Monday, March 21st, 2011

Kids Lodge golf cart kiddy bus train. Photo from Algemene Dagblad.

All is not perfect in the land of bicycles, tulips, cheese and more bicycles. In the middle of hyper bicycle friendly Netherlands sits Houten which was actually planned and built as the ideal bicycling town. Amongst probably many other honors Houten was as recently as 2008 awarded the prize of Best Bicycling City. In Houten auto traffic is directed all the way around the city on a ring road with limited access to the interior city. Bicyclists, on the other hand, enjoy a network of wide bike paths throughout the town.

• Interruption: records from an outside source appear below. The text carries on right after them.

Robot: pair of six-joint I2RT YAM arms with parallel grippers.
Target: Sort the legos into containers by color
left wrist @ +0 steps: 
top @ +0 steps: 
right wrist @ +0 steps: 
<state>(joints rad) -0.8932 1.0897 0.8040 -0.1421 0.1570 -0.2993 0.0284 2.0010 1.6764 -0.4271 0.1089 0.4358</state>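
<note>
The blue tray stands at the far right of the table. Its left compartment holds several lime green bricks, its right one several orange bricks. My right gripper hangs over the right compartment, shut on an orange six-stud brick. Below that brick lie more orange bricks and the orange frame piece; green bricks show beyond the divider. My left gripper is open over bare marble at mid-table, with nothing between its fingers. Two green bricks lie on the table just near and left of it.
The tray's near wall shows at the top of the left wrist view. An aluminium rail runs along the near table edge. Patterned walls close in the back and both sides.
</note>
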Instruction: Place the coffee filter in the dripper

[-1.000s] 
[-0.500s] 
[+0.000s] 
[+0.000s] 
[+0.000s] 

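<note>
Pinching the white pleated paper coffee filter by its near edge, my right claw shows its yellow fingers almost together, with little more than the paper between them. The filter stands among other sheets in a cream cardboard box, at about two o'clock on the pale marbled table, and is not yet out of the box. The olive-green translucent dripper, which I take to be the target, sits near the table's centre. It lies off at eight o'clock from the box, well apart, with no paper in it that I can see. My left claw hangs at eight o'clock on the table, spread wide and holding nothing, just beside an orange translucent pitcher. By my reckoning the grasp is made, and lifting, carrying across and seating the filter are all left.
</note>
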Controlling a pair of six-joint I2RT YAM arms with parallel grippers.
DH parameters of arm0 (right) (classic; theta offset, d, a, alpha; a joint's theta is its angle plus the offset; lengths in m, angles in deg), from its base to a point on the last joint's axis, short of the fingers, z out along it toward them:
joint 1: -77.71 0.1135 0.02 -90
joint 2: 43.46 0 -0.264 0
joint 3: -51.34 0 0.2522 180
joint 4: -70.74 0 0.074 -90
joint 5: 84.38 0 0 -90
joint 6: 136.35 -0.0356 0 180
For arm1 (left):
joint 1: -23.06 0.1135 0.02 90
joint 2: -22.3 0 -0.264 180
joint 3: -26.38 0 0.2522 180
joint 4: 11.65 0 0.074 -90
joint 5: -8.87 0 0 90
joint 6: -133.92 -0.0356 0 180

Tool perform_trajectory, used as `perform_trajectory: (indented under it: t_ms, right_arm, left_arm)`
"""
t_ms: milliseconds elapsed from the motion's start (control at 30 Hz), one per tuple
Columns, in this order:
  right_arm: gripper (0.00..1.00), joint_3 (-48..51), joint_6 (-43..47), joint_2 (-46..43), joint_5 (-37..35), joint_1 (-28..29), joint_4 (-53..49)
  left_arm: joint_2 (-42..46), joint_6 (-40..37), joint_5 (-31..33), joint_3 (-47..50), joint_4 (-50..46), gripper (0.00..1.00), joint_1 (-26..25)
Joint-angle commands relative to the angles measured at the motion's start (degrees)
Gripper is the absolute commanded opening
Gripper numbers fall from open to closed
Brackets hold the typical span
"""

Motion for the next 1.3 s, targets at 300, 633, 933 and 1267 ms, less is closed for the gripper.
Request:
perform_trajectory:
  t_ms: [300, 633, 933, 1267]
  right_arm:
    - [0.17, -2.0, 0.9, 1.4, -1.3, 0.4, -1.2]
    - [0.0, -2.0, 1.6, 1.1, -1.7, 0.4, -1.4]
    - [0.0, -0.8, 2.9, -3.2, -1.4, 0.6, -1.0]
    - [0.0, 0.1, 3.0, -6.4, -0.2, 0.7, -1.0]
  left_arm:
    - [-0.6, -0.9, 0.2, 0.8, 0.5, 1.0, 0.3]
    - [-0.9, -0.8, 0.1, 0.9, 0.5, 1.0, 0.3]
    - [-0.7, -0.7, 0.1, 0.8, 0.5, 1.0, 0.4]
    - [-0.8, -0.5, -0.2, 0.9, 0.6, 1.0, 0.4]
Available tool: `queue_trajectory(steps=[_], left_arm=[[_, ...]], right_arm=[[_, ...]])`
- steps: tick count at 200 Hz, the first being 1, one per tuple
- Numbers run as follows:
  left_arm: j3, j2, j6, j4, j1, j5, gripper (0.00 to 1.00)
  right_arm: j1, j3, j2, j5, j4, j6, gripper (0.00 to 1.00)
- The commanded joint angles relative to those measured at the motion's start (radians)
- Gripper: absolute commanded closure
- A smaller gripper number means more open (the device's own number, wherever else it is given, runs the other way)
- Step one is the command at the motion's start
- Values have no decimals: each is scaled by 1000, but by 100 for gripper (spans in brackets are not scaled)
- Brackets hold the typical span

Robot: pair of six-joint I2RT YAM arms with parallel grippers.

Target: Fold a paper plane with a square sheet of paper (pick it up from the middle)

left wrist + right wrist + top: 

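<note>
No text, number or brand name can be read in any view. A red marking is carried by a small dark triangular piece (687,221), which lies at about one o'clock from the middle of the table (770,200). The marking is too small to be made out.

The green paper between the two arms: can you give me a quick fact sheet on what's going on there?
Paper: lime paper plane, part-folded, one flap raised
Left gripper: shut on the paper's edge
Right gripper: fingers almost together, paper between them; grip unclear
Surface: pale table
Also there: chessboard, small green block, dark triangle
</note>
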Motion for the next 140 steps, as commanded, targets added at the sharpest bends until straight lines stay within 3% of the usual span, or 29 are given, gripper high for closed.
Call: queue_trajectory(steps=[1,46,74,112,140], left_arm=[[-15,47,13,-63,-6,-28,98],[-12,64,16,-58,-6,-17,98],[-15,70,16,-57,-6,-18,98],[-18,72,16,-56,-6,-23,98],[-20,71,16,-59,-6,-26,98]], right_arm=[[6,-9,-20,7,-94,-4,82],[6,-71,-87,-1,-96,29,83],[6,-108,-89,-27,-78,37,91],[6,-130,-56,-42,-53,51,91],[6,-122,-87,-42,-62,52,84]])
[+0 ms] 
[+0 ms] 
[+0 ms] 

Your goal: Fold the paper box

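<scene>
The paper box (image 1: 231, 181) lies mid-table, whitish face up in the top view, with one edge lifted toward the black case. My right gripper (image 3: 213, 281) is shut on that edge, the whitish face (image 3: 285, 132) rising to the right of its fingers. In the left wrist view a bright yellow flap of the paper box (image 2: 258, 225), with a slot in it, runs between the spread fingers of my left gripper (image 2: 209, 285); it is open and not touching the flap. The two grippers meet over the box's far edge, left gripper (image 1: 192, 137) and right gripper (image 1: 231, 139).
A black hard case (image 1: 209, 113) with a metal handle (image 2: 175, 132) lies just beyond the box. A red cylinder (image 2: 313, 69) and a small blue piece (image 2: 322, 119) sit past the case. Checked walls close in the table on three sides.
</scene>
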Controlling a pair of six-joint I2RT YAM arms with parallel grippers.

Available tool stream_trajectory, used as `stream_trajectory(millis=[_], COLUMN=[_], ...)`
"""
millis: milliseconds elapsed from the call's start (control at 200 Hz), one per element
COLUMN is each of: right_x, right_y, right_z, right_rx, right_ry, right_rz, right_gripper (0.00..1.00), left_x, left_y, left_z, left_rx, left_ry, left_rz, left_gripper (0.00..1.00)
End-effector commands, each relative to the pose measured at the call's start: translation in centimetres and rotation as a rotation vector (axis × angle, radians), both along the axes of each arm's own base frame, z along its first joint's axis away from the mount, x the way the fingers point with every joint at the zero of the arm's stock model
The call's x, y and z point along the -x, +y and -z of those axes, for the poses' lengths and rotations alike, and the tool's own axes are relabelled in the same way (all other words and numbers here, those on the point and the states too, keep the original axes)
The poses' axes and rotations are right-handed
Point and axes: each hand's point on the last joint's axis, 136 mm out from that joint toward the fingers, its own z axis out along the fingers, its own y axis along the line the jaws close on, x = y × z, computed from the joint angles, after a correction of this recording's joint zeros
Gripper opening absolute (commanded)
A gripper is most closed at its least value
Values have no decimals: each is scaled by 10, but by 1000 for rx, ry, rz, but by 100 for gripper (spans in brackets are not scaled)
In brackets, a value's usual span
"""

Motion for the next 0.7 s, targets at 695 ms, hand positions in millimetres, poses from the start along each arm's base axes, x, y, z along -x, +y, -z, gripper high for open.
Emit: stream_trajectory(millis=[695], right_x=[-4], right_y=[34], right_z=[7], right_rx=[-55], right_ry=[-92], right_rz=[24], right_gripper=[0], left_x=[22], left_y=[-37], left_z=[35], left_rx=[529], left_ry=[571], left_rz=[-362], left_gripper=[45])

Meanwhile “Kids Lodge” after school daycare center in Houten has introduced a novel concept: They bought ten old golf carts to ferry the kids from their elementary schools to the daycare. Behind the golf carts they’re towing trailers, also loaded with kids. Their explanation: It takes too long to drive the kids all the way around the city in buses so instead they ride directly through the city on the bike paths with their golf cart trains. Why not use special bikes such as the KDV Workcycles sells to dozens of other daycare centers in the Netherlands? “We’d rather cycle but that’s not possible with so many kids. Too dangerous.” Dangerous? We’ve hundreds of KDV’s in daily service throughout the country and have yet to hear of even a blister or pinched finger. Too many kids? The KDV carries eight kids, about as many as each golf cart plus trailer rig. Maybe “We got a great deal on the decommissioned golf carts. ” and “We’re too lazy to pedal.” are more likely explanations?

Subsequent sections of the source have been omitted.